▶ DATA SHOWN:
[Start of section]
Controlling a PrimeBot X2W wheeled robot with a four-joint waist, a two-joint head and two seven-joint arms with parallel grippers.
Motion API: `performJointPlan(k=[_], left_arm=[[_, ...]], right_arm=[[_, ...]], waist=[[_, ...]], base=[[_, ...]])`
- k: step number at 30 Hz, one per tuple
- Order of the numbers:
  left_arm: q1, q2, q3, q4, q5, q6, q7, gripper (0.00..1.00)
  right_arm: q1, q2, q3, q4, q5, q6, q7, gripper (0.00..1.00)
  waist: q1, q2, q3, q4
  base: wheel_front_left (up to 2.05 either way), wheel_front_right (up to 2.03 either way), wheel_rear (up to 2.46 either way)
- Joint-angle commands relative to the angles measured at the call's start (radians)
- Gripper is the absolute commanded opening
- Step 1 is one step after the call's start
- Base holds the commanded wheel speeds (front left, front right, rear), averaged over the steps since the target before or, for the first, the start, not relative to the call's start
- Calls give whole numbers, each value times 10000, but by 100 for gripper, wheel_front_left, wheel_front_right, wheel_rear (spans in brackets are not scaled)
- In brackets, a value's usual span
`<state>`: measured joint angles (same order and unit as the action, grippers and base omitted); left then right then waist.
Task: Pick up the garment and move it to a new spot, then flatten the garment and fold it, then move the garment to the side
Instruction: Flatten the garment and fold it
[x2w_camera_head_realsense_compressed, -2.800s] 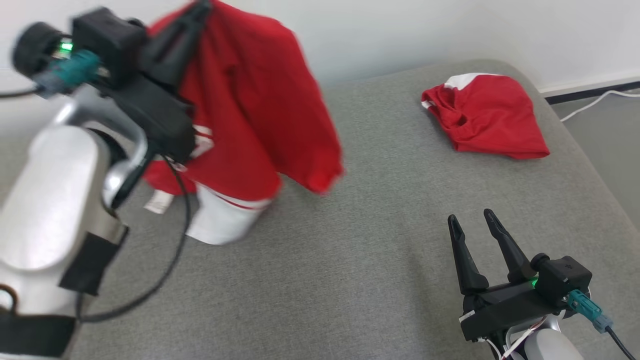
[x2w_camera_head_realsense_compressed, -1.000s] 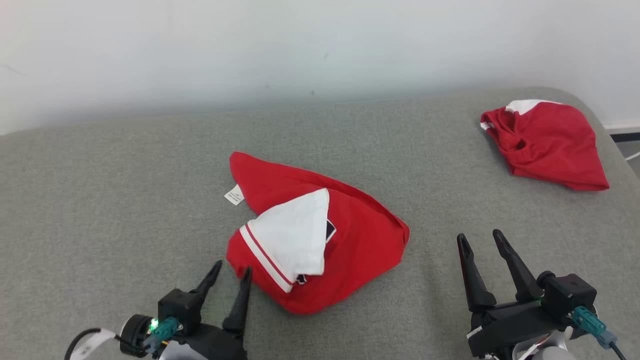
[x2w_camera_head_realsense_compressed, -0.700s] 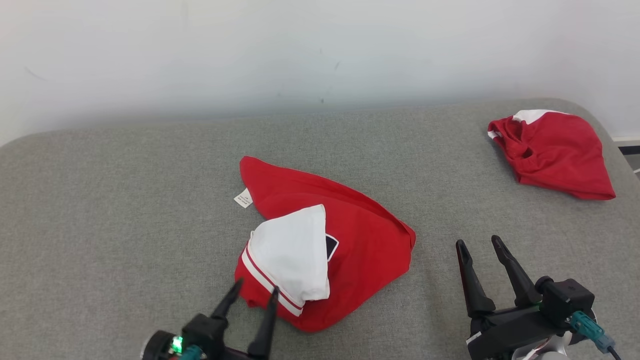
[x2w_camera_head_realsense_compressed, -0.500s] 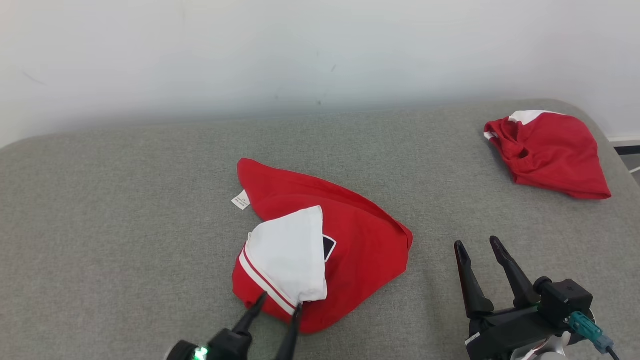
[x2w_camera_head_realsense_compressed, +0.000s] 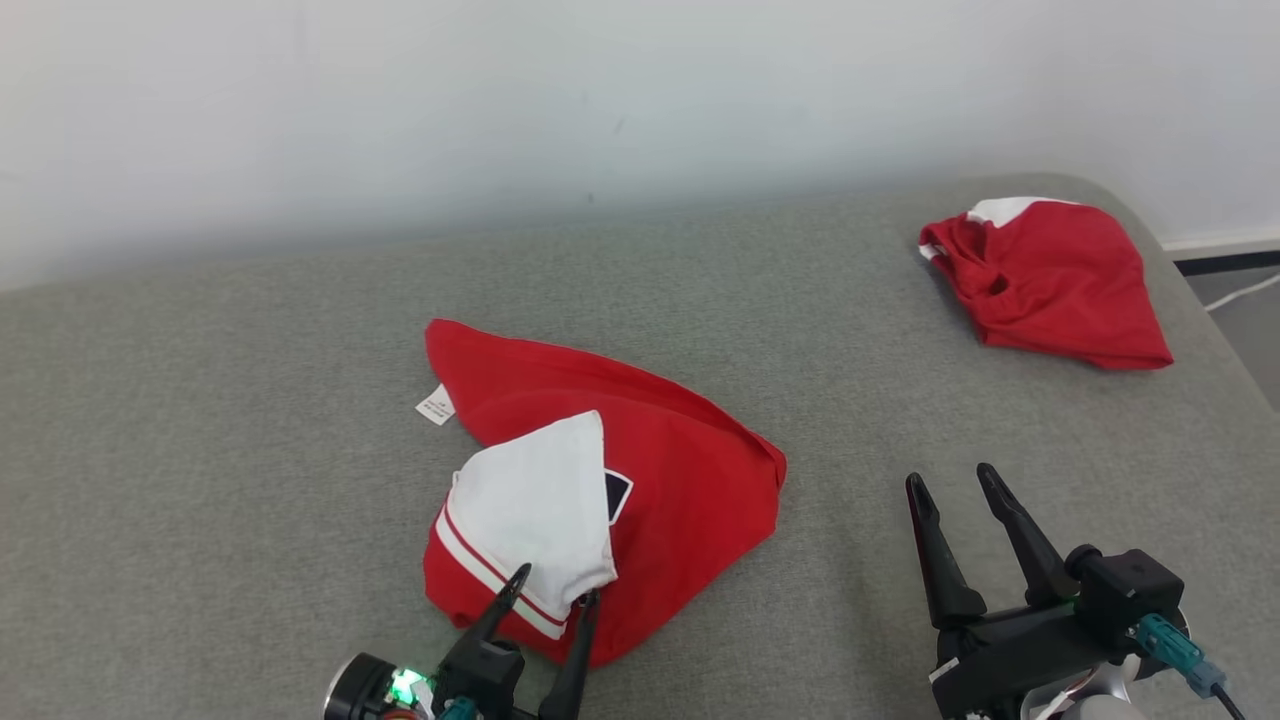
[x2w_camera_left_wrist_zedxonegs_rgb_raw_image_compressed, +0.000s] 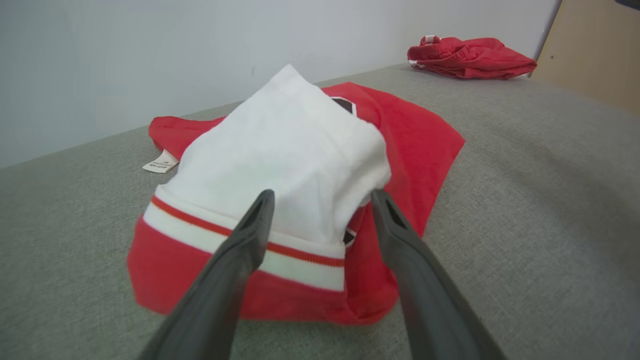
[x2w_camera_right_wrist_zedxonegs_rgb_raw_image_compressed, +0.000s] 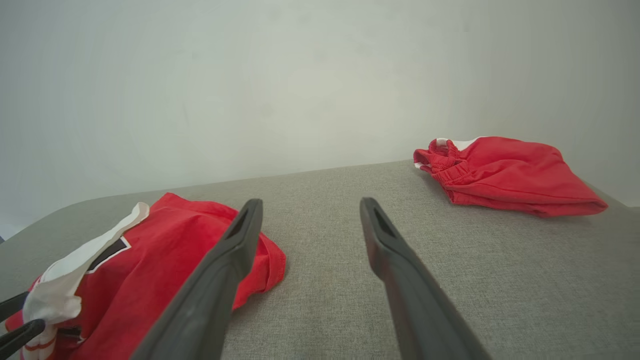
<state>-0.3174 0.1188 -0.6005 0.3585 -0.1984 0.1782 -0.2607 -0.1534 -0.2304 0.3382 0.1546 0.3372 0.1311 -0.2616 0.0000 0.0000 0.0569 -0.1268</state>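
The garment (x2w_camera_head_realsense_compressed: 660, 490), red with a white striped sleeve, lies crumpled in the middle of the grey padded surface (x2w_camera_head_realsense_compressed: 200, 420). It also shows in the left wrist view (x2w_camera_left_wrist_zedxonegs_rgb_raw_image_compressed: 280, 135) and at the lower left of the right wrist view (x2w_camera_right_wrist_zedxonegs_rgb_raw_image_compressed: 165, 250). My left gripper (x2w_camera_head_realsense_compressed: 557, 584) is open at the garment's near edge. Its fingers stand either side of the white sleeve's corner (x2w_camera_left_wrist_zedxonegs_rgb_raw_image_compressed: 350, 175), and the left gripper (x2w_camera_left_wrist_zedxonegs_rgb_raw_image_compressed: 321, 195) is not closed on it. My right gripper (x2w_camera_head_realsense_compressed: 949, 476) is open over bare surface to the garment's right, and the right gripper (x2w_camera_right_wrist_zedxonegs_rgb_raw_image_compressed: 310, 201) has nothing between its fingers.
A second red garment (x2w_camera_head_realsense_compressed: 1050, 285) lies bunched at the far right corner, seen too in the wrist views (x2w_camera_left_wrist_zedxonegs_rgb_raw_image_compressed: 470, 50) (x2w_camera_right_wrist_zedxonegs_rgb_raw_image_compressed: 505, 175). A pale wall (x2w_camera_head_realsense_compressed: 600, 100) runs along the back. The surface rounds off at the right, where a white cable (x2w_camera_head_realsense_compressed: 1240, 290) lies on the floor.
The garment hung from my raised left gripper and now lies on the surface. Over the last second the left gripper opened and moved up to the sleeve. The head camera shifted slightly.
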Motion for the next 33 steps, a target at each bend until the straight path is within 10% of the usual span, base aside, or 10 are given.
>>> performJointPlan(k=[1, 5, 6, 7, 8, 33], left_arm=[[-109, 10, 34, 118, 89, 60, -60, 100], [-310, -64, 214, 219, 183, 45, -61, 100], [-305, -71, 256, 256, 197, 28, -61, 75], [-320, -79, 330, 217, 192, 22, -61, 17], [-325, -88, 397, 145, 187, 25, -63, 0], [1730, 563, 2929, -3056, 73, 694, -53, 0]], right_arm=[[-46, -45, -14, 10, -6, -8, -45, 100], [-91, -27, 6, 11, -14, -8, -45, 100], [-86, -22, -7, 8, -13, -8, -45, 100], [-81, -13, -21, 1, -13, -8, -45, 100], [-70, -10, -41, -10, -11, -8, -45, 100], [440, 107, -452, -94, -166, -8, -44, 100]], waist=[[0, 0, 82, -157], [0, 0, 127, -315], [0, 0, 134, -333], [0, 0, 143, -346], [0, 0, 150, -346], [0, 0, -144, 1882]], base=[[0, 0, 0], [0, 0, 0], [0, 0, 0], [0, 0, 0], [0, 0, 0], [0, 0, 0]])
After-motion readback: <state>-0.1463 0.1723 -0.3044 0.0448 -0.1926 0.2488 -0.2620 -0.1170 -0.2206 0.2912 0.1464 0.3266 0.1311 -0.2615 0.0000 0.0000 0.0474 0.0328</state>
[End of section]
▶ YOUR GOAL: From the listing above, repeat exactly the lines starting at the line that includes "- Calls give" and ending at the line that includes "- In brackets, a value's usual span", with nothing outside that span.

▶ RESPONSE TO THE EXERCISE:
- Calls give whole numbers, each value times 10000, but by 100 for gripper, wheel_front_left, wheel_front_right, wheel_rear (spans in brackets are not scaled)
- In brackets, a value's usual span

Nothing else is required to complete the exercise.